• What is required
Starting at the first line of the data below, repeat each line word for word up to and including the line with "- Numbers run".
.....
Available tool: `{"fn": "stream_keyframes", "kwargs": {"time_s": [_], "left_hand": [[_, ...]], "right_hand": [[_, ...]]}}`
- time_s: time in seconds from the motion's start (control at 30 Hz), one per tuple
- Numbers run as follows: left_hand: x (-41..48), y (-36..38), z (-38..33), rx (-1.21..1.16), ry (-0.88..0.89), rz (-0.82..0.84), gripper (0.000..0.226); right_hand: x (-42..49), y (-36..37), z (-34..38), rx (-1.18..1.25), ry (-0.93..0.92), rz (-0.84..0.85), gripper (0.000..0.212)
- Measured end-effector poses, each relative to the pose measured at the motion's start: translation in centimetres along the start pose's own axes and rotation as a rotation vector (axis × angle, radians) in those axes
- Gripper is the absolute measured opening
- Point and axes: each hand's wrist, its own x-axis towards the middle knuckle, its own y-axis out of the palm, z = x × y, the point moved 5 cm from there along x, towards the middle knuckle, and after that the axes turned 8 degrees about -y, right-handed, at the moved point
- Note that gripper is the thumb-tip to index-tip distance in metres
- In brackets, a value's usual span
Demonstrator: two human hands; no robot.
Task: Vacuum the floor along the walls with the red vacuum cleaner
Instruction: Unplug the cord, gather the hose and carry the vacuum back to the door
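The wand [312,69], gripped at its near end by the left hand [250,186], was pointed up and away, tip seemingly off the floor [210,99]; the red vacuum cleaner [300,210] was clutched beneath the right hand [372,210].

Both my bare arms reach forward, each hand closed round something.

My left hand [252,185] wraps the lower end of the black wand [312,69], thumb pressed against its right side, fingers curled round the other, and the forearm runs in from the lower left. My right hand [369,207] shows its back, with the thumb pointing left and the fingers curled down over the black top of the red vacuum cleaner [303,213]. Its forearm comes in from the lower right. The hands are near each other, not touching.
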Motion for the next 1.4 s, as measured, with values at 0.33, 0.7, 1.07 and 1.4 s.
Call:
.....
• Solution to the exercise
Available tool: `{"fn": "stream_keyframes", "kwargs": {"time_s": [_], "left_hand": [[_, ...]], "right_hand": [[_, ...]]}}`
- time_s: time in seconds from the motion's start (control at 30 Hz), one per tuple
- Numbers run as follows: left_hand: x (-41..48), y (-36..38), z (-38..33), rx (-1.21..1.16), ry (-0.88..0.89), rz (-0.82..0.84), gripper (0.000..0.226); right_hand: x (-42..49), y (-36..37), z (-34..38), rx (-1.18..1.25), ry (-0.93..0.92), rz (-0.84..0.85), gripper (0.000..0.212)

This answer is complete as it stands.